Sunoco Reports Q1 Results    PRNewswire 4-20
    Sunoco Logistics Partners announced net income for Q1-06 of $18.4 million, or $0.66 per limited partner unit on a diluted basis, compared with $15.3 million for Q1-05, or $0.59 per limited partner unit on a diluted basis. The 20.4% quarter over quarter increase of $3.1 million was due mainly to the operating results of acquisitions completed in 2005, higher Western Pipeline System lease acquisition margins, and an increase in total shipments in the Eastern Pipeline System, partially offset by $2.9 million of costs related to the relocation of the Western area headquarters from Tulsa Sugar Land, Texas.

EPCO Proposes to Eliminate TEPPCO'S 50% GP Incentive Distribution Rights    Businesswire 4-20
    Texas Eastern Products Pipeline Company, LLC, the general partner of TPP, announced that EPCO, Inc., which with its affiliates own the general partner of TEPPCO, has submitted to the Audit and Conflicts Committee of the general partner's Board of Directors a proposal to eliminate the general partner's incentive distribution right to receive 50% of total cash distributions with respect to that portion of TEPPCO's quarterly distribution to limited partners that exceeds $0.45 per common unit. Under the terms of the proposal, the general partner's incentive distribution rights would be capped at 25% of the total cash distributions with respect to that portion of TEPPCO's quarterly cash distribution to partners that exceeds $0.325 per unit. In exchange for the agreement to eliminate the 50% incentive distribution right, TEPPCO's general partner would receive a number of newly-issued TEPPCO common units whose distributions would approximate the amount of actual cash distributions foregone by the general partner from eliminating the 50% incentive distribution right at the time such change, if any, in the incentive distribution right is instituted.

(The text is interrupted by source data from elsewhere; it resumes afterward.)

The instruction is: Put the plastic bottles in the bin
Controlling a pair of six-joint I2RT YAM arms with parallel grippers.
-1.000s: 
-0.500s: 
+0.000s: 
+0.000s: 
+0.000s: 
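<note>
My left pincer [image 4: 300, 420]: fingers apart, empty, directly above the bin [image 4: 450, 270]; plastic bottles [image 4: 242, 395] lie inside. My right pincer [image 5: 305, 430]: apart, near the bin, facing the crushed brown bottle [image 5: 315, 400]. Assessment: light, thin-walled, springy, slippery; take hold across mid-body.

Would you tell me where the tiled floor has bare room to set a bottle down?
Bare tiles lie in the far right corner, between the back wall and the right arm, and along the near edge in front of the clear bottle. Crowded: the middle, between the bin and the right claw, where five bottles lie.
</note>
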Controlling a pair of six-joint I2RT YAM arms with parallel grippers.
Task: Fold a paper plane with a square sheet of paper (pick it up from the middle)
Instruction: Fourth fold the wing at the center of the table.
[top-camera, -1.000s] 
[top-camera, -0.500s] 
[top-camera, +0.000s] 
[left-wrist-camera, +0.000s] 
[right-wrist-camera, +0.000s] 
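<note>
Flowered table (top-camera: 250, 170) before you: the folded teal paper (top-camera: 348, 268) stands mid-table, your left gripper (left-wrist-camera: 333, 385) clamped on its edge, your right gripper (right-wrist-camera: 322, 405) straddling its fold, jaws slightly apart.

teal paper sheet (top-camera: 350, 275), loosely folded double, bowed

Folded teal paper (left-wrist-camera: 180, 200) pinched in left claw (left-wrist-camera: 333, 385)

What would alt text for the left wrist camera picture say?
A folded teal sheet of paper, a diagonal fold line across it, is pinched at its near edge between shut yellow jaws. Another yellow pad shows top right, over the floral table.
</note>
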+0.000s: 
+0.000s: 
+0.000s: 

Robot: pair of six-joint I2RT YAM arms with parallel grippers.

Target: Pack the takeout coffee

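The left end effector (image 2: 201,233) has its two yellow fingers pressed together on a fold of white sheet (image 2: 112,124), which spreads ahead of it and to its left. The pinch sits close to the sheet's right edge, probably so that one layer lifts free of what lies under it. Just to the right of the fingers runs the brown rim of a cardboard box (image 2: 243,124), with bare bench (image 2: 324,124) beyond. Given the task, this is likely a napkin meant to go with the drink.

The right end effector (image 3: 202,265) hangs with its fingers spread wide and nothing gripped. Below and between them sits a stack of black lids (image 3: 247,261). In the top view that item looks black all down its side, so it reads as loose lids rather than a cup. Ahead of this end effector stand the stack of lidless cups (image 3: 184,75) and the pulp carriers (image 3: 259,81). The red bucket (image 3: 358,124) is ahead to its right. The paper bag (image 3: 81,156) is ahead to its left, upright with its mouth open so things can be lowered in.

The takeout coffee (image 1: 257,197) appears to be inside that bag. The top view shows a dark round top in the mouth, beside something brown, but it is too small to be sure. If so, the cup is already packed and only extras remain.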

Valero L.P. Reports Q1 Net Income of $0.75/unit vs.77/unit in Q1-05    Businesswire 4-24
     Valero L.P. today announced net income applicable to limited partners of $35.3 million, or $0.75 per unit, for Q1-06, compared to $17.8 million, or $0.77 per unit, for Q1-05. Distributable cash flow available to limited partners for the first quarter was $50.2 million, or $1.07 per unit, compared to $23.1 million, or $1.00 per unit for the first quarter of 2005. The increase in net income and distributable cash flow was primarily due to the acquisition of Kaneb completed on July 1, 2005. Valero L.P.'s Q1-05 results do not include any results from Kaneb.
    Valero completed the sale of its Australia and New Zealand subsidiaries for $68.6 million. Results of the divested businesses have been classified as discontinued operations on the income statement for the first quarter of 2006. The bunkering businesses at St. Eustatius and Point Tupper did better than anticipated, as did several of the other assets acquired with Kaneb. VLI also benefited from lower than expected natural gas costs. With regard to our Burgos pipeline construction project in South Texas and northeastern Mexico, VLI has completed construction of the pipeline segments connecting our Edinburg and Harlingen, Texas terminals to CITGO's terminal in Brownsville, Texas. VLI is nearly finished with the Mexican portion of this project and we expect the Burgos project to be complete by July 1, 2006. Effective January 1, 2006, the partnership successfully completed the acquisition of Valero Energy's 23.77 percent interest in a 57-mile crude oil pipeline located in Illinois for approximately $13 million.

MWE to Offer Units    Reuters 4-25
     MarkWest Energy Partners LP may offer up to 3.3. million units in a secondary offering, according to a regulatory filing on Tuesday.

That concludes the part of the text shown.